Common CUDA patterns and their warp-types equivalents:

| CUDA | warp-types |
|------|------------|
| `__shfl_xor_sync(0xFFFFFFFF, val, mask)` | `warp.shuffle_xor(PerLane::new(val), mask).get()` or `warp.shuffle_xor_raw(val, mask)` |
| `__shfl_down_sync(0xFFFFFFFF, val, delta)` | `warp.shuffle_down(PerLane::new(val), delta).get()` or `warp.shuffle_down_raw(val, delta)` |
| `__ballot_sync(0xFFFFFFFF, pred)` | `warp.ballot(PerLane::new(pred))` (returns `BallotResult`) |
| `cub::WarpReduce<T>::Sum(val)` | `warp.reduce_sum(PerLane::new(val))` |
| `cub::WarpScan<T>::InclusiveSum(val)` | `warp.inclusive_sum(PerLane::new(val))` |
| `cg::tiled_partition<16>(block)` | `warp.tile::<16>()` |
| `if (threadIdx.x < N) { ... }` | `let diverged = warp.diverge_dynamic(mask); diverged.merge()` |
| `__activemask()` | No equivalent needed — active set is tracked in the type |
| Full-warp kernel entry | `let warp: Warp<All> = Warp::kernel_entry();` |

**Key difference:** In CUDA, `0xFFFFFFFF` is a runtime mask you pass to every shuffle. In warp-types, the mask is a type (`All`) — the compiler verifies it's correct. You never write a mask constant.

## FAQ

**Q: Does this work on stable Rust?**
A: The type system (Path 1) works on stable. GPU kernel compilation (Path 2) requires nightly for `abi_ptx` and `asm_experimental_arch`.

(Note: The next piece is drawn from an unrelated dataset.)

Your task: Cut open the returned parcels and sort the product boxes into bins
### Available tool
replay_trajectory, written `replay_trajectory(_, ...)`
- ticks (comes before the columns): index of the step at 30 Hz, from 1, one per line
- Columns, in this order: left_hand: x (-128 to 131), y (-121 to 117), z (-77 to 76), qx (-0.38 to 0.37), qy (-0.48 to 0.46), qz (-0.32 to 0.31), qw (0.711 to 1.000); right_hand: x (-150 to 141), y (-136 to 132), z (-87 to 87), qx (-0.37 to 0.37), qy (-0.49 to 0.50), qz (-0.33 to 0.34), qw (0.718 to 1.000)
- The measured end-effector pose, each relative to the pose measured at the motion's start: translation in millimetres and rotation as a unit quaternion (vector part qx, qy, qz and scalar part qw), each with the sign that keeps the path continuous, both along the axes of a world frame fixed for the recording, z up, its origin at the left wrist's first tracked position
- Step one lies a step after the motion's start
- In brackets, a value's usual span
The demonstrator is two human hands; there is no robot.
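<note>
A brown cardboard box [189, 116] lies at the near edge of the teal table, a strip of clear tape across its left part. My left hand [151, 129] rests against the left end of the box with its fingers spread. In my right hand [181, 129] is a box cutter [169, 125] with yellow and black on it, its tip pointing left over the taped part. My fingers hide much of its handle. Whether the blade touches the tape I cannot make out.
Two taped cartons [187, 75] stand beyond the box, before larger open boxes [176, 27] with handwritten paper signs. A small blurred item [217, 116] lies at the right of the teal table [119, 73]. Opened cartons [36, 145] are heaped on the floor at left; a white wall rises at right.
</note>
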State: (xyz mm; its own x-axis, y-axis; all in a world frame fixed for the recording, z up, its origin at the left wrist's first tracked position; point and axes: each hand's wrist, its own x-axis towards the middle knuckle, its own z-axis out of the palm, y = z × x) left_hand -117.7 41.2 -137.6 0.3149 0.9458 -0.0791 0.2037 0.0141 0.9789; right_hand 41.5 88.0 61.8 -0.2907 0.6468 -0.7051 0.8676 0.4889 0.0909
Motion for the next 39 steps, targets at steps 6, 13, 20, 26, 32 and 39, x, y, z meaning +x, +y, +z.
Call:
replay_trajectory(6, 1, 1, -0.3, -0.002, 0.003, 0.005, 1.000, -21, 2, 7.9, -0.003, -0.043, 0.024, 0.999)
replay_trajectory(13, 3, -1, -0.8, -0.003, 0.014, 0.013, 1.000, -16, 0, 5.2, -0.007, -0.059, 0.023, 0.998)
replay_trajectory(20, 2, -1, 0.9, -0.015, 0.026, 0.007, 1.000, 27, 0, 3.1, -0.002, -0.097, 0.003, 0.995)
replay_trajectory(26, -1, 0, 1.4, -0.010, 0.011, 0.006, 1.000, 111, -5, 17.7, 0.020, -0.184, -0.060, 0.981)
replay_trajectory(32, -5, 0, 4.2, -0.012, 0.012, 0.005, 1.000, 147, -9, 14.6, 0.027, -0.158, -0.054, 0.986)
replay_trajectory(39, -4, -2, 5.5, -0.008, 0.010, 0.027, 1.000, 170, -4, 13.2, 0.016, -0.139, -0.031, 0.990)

**Q: What GPU hardware is supported?**
A: Any NVIDIA GPU with compute capability 7.0+ (Volta and later). Tested on H200 SXM (compute 9.0) and RTX 4000 Ada (compute 8.9): shuffle semantics, zero-overhead PTX, and 4 typed kernels verified on both. AMD MI300X (gfx942) verified for mask correctness via HIP. Full AMD GPU execution requires an amdgcn Rust target (not yet available). The `WarpBuilder` defaults to `sm_70`; use `.sm_arch("sm_90")` for Hopper-specific codegen.

**Q: What's the runtime overhead?**
A: Zero. `Warp<S>` is `PhantomData`. Verified at MIR, LLVM IR, and PTX levels.

**Q: Can I use this with wgpu/vulkano/ash?**
A: The type system (Path 1) works with any GPU framework. The kernel compilation pipeline (Path 2) currently targets NVIDIA PTX via cudarc. Vulkan/SPIR-V backend is future work.

**Q: What about AMD GPUs?**
A: The mask type is `u64` (supports 64-lane wavefronts). `GpuTarget::Amd` is in the builder. MI300X mask correctness verified. For AMD GPU execution today, use Path 4 (`warp_types.h` with HIP) — Rust doesn't target amdgcn yet.

**Q: Can I use warp-types from C++?**
A: Two options. Path 3: write kernels in Rust, load PTX from C++ via `cuModuleLoad`. Path 4: write kernels in C++ using `include/warp_types.h` for compile-time safety. Both are zero overhead.

**Q: Does the C++ header require Rust?**
A: No. `warp_types.h` is a standalone C++20 header. It requires `--std=c++20` (nvcc or hipcc) but no Rust toolchain. It provides the same type-level guarantees as the Rust version.

**Q: What C++ standard is required?**
A: C++20. The header uses `concept`, `requires` clauses, and `std::same_as` — these don't exist in C++17. CUDA 12+ and ROCm 5+ support C++20.